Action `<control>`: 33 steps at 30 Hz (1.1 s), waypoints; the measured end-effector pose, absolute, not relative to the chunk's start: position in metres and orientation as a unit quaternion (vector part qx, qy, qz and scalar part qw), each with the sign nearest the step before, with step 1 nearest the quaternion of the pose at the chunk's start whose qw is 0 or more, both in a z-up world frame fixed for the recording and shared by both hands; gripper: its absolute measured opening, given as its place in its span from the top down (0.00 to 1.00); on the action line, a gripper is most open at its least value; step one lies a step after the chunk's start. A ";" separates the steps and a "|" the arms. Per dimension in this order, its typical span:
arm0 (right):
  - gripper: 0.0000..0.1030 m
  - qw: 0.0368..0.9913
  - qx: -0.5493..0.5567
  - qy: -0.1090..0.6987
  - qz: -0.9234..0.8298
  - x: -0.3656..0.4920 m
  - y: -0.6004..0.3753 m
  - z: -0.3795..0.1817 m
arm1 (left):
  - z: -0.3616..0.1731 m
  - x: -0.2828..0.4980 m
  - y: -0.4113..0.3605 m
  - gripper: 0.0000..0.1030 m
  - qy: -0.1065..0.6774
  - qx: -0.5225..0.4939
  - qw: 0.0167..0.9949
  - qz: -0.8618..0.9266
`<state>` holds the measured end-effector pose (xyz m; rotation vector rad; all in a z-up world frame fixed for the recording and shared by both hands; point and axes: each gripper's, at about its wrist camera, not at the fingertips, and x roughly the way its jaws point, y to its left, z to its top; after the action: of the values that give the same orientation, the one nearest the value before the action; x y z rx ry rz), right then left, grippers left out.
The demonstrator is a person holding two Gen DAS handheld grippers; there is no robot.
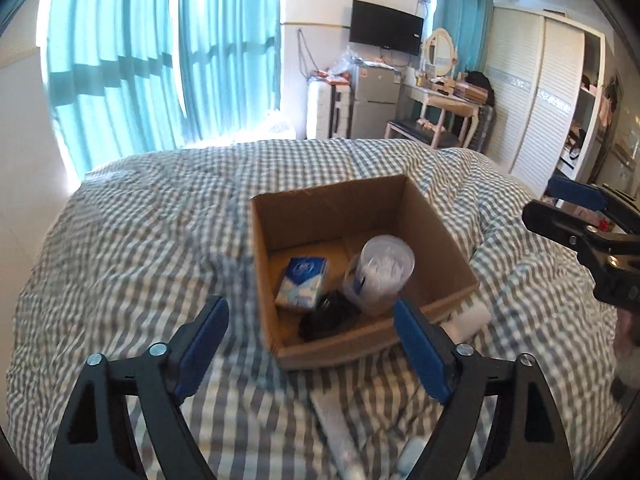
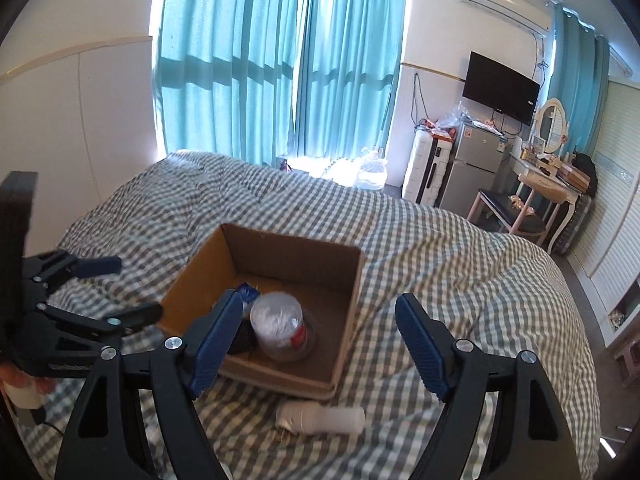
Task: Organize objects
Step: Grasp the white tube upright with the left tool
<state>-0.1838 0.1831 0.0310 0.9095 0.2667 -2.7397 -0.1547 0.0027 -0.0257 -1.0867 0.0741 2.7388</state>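
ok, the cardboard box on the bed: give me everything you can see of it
The cardboard box is brown, plain, roughly square and open-topped, with upright walls; no flaps show. It sits on the checked blue-and-white duvet near the bed's middle. Inside are a blue-and-white tissue pack, a clear tub of cotton swabs standing upright and a dark object too blurred to name. A white cylinder lies on the duvet just outside one wall. Both grippers' jaws are open and neither touches the box.
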 end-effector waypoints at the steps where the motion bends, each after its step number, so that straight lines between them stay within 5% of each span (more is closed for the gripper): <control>1: 0.24 0.121 0.317 0.093 -0.936 -0.179 0.185 0.027 | -0.028 -0.146 0.000 0.15 0.024 -0.367 0.092 0.925; 13: 0.24 0.122 0.356 0.148 -0.914 -0.152 0.188 -0.034 | -0.084 -0.123 0.003 0.15 0.003 -0.426 0.076 0.901; 33: 0.24 0.134 0.455 0.075 -0.877 -0.192 0.198 -0.112 | -0.169 -0.150 0.025 0.15 0.025 -0.520 0.066 0.851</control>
<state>-0.1924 0.1981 -0.1117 1.3201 0.2162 -2.5430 -0.1501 0.0250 -0.1690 -1.5697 0.0741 2.5670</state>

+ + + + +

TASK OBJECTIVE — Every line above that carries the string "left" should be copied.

EXERCISE RESULT —
arm1 (left):
`<state>` holds the measured end-effector pose (xyz m; rotation vector rad; all in a z-up world frame fixed for the recording and shared by both hands; point and axes: each gripper's, at about its wrist camera, not at the fingertips, and x roughly the way its jaws point, y to its left, z to its top; after the action: of the values that give the same orientation, the one nearest the value before the action; x y z rx ry rz), right then left, grippers left out.
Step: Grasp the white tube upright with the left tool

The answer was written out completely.